Detroit’s Big Three automakers are accelerating plans to produce more small cars for the North American market in Mexico as they seek to reduce labour costs, while using higher-paid US workers to build their very profitable trucks, sport utility vehicles and luxury cars.

New versions of several of their popular US compact cars are expected to be made in Mexico, people familiar with the companies’ plans said. They include General Motors’ new Chevrolet Cruze hatchback, a successor to Ford Motor’s Focus compact and a replacement for Fiat Chrysler Automobiles NV’s Jeep Compass compact SUV.

The decisions are prompting three major automotive research firms, who are often used by the automakers and their suppliers for industry forecasting, to project a big increase in Mexican output of small cars by the three companies.

AutoForecast Solutions estimates that GM, Ford and Fiat Chrysler will collectively produce 45 per cent of their small cars for the North American market in Mexico by 2020, up from 18 per cent in 2014. LMC Automotive sees the 2020 figure at 37 per cent, also against 18 per cent last year, while IHS Automotive projects the Mexican percentage going to 42 per cent in five years time, though it calculates the 2014 level at a higher level than the others, at 25 per cent.
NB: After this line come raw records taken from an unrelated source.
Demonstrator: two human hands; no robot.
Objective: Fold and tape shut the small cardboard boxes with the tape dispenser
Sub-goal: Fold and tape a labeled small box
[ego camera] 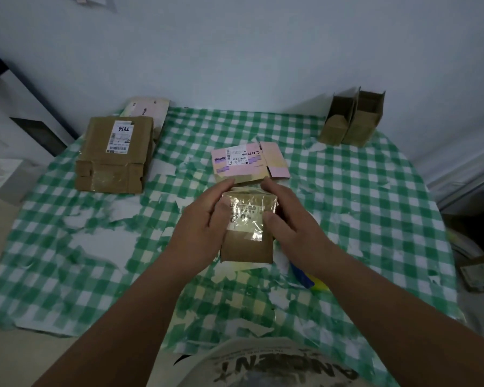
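Two bare hands hold one small brown cardboard box [248, 227] above the middle of a surface covered with a green-and-white checked cloth [347, 196]. The left hand [204, 222] grips the box's left side, fingers curled over its far top edge and thumb lying on the near face. The right hand [288, 216] grips the right side the same way, thumb tip pressing the near face. The box sits between the two palms, near face tilted up toward the camera; shiny clear tape crosses its upper half over dark printed lettering, while the lower half is plain cardboard. Just beyond the hands lies one flattened pink carton with a white shipping label [248, 160]. At the far left lies one larger flat brown cardboard parcel with a white label [115, 155], overlapping one pale flattened carton [151, 107] behind it. At the far right corner stand two small open brown cardboard boxes [352, 118], side by side and touching. A blue and yellow object [309, 277] shows partly under the right forearm; what it is cannot be told.
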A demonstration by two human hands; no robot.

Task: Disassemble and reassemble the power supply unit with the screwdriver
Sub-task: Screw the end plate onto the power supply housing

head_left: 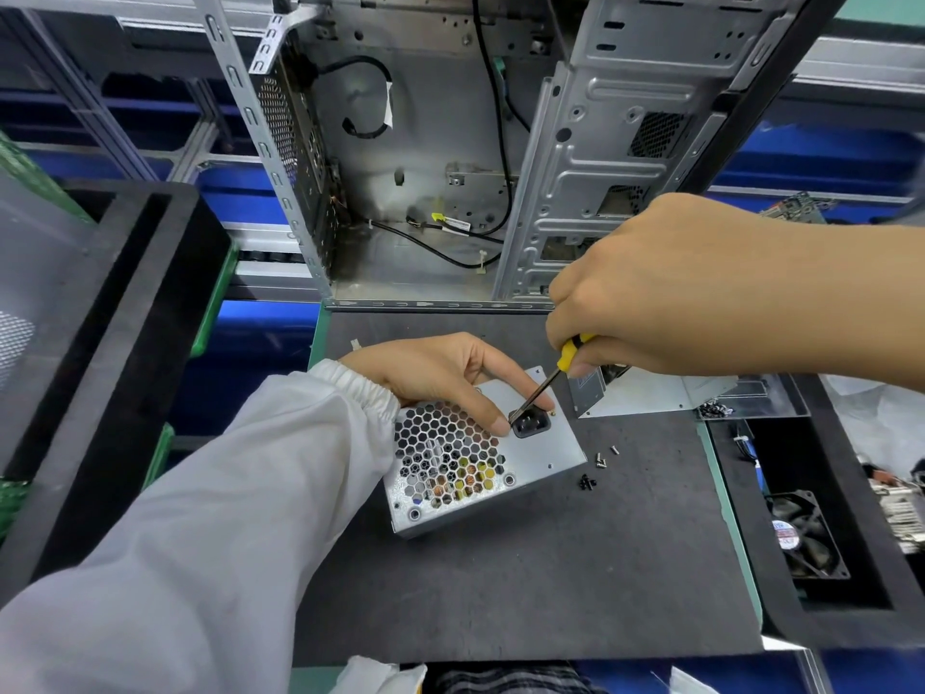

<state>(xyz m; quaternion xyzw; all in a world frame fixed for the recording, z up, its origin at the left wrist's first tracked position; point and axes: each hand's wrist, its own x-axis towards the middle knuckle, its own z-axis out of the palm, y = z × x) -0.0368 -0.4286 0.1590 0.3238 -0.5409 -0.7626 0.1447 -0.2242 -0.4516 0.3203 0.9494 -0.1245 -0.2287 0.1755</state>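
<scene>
The power supply (480, 458) stood on the dark mat (525, 568) of the desk, honeycomb grille and black socket (529, 424) facing up. The left hand (440, 375) steadied it, fingers curled over the top edge and one fingertip beside the socket. The right hand (665, 288) had its grip closed round the yellow handle of the screwdriver (550, 378), whose tip met the socket's upper edge, near a small screw at the corner.

Loose screws (598, 468) lay on the mat just right of the unit, and a detached metal panel (650, 393) lay behind it, so some fasteners and a cover appeared to be off already. Whether this screw was coming out or going back in could not be told. The unit was still outside the open computer case (450, 142) behind, so refitting looked unfinished.
</scene>
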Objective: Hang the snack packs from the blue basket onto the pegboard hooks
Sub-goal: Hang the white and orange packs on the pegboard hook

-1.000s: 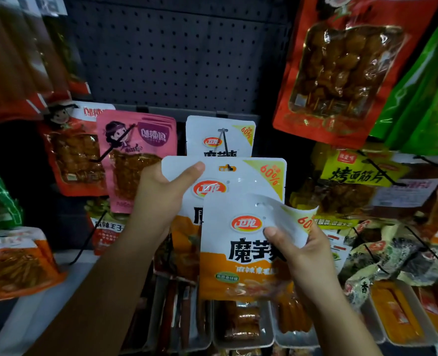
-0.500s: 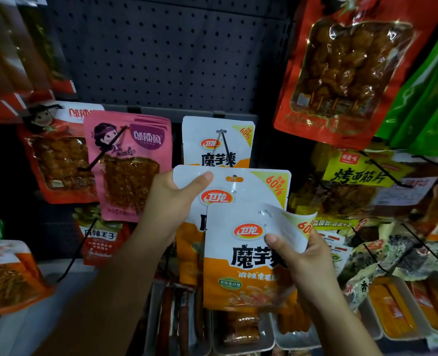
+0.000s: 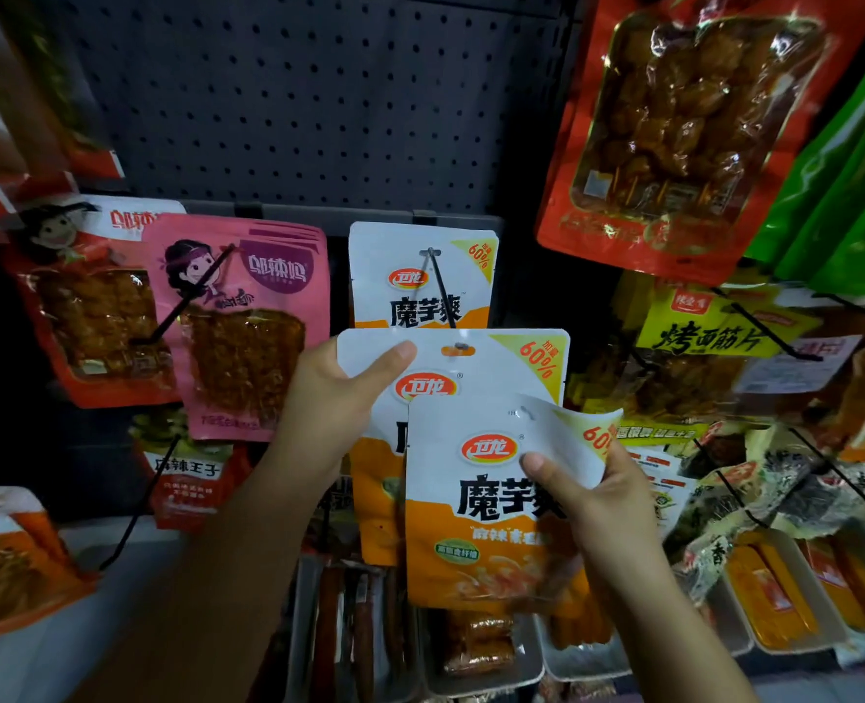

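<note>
The left hand (image 3: 328,398) is pinching the top left corner of a white-and-orange konjac snack pack (image 3: 476,367), thumb lying across its front, and the pack's hang hole is sitting right at the tip of a black pegboard hook (image 3: 441,291). The right hand (image 3: 592,494) is gripping a second matching pack (image 3: 476,504) lower down and in front, thumb pressing on its face, the top right corner folding over. Another identical pack (image 3: 420,276) is hanging on that same hook against the dark pegboard (image 3: 318,98). To the left a pink snack pack (image 3: 247,327) is hanging beside a red one (image 3: 90,307); up on the right a large red skewer pack (image 3: 684,119) is dangling, and white trays (image 3: 785,591) of snacks are lining the shelf below
</note>
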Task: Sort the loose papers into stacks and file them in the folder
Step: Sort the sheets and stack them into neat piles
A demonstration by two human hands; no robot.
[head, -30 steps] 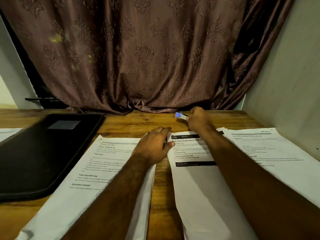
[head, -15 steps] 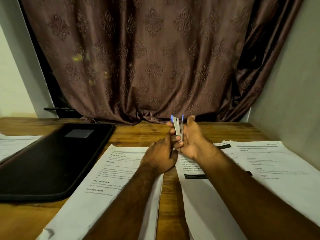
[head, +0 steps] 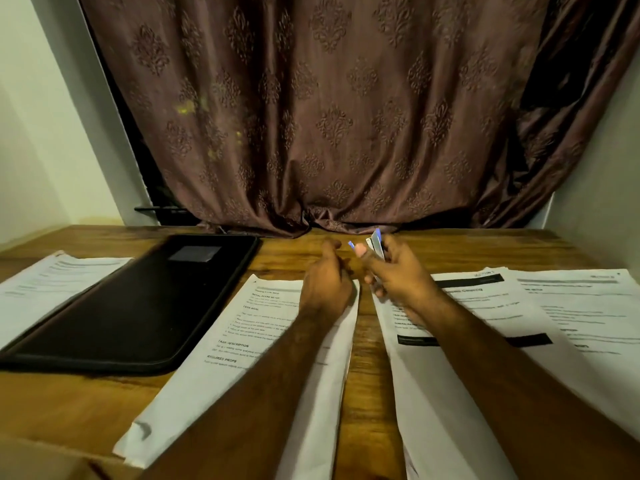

In response to questions from Reuters, the three automakers declined to discuss their specific plans.

GM said that the “vast majority” of its small cars sold in the US are “produced domestically.” Ford said it is “committed to continuing to improve competitiveness and to invest where it makes the best sense for our business.” Fiat Chrysler said it “has made no official announcements regarding the company’s future production plans.”

The Detroit automakers’ plans to build more small cars in Mexico are likely to be highly controversial ahead of the November 2016 US presidential election. Businessman Donald Trump, who is seeking to win the nomination to be the Republican presidential candidate, has repeatedly blasted US companies, including Ford, for any moves to shift jobs to Mexico from the US and says he would support government incentives to keep auto production in the US if he gets into the White House. The Trump campaign did not respond to a request for comment.

The Big Three are also feeling the heat from foreign rivals, including Nissan Motor and Volkswagen

It is also a huge issue for the US labour unions, who have been highly critical of the impact of free trade agreements, such as the North American Free Trade Agreement with Mexico and Canada reached when Bill Clinton was US president in 1994. His wife, Hillary Clinton, is the leading contender to be the Democrats’ presidential candidate. The Clinton campaign declined to comment.

United Auto Workers president Dennis Williams has faced criticism from union members that he has acquiesced to jobs going south. “For someone to suggest that we endorse products going to Mexico is just nonsense,” he wrote to UAW members last month. The UAW declined a request for a comment for this story.

For the automakers it is largely a question of cost and margin. They are determined to reduce costs in production of compact and midsize cars, which already suffer from small profit margins or are losing money.

Overall US sales have been very strong in the past couple of years but larger vehicles such as SUVs and pickup trucks are the big beneficiaries because the plunge in gasoline prices means that fuel economy isn’t as much of an issue for consumers as it was a few years back. The larger vehicles typically generate profits of $10,000 and more each.

The Big Three are also feeling the heat from foreign rivals, including Nissan Motor and Volkswagen, who have been adding production capacity in Mexico.

The margins on small cars may erode further if production remains in the US because new labour agreements negotiated by GM, Ford and Chrysler grant the first raises in a decade to veteran workers, and give recent hires a path to earn $30 an hour after eight years on the job. At the same time, the Detroit automakers need to continue building and selling small cars to meet ever-tightening US fuel economy regulations because big pickups and SUVs have much lower mileage.

Mexican labour rates, which averaged about $5.50 an hour in 2014, are about a fifth of the wages auto workers earn in the United States, according to the Centre for Automotive Research (CAR).

Mexico is an increasingly attractive production base for a variety of reasons.

Its infrastructure, supply base and productivity all have improved in recent years. A plunge in the Mexican peso against the dollar to almost 17 to the Greenback from just over 13 a year ago has also made the country more appealing for US manufacturers, at least in the short term, by reducing its relative costs.

On the downside, shipping costs from Mexico remain high, and energy sources can be unreliable.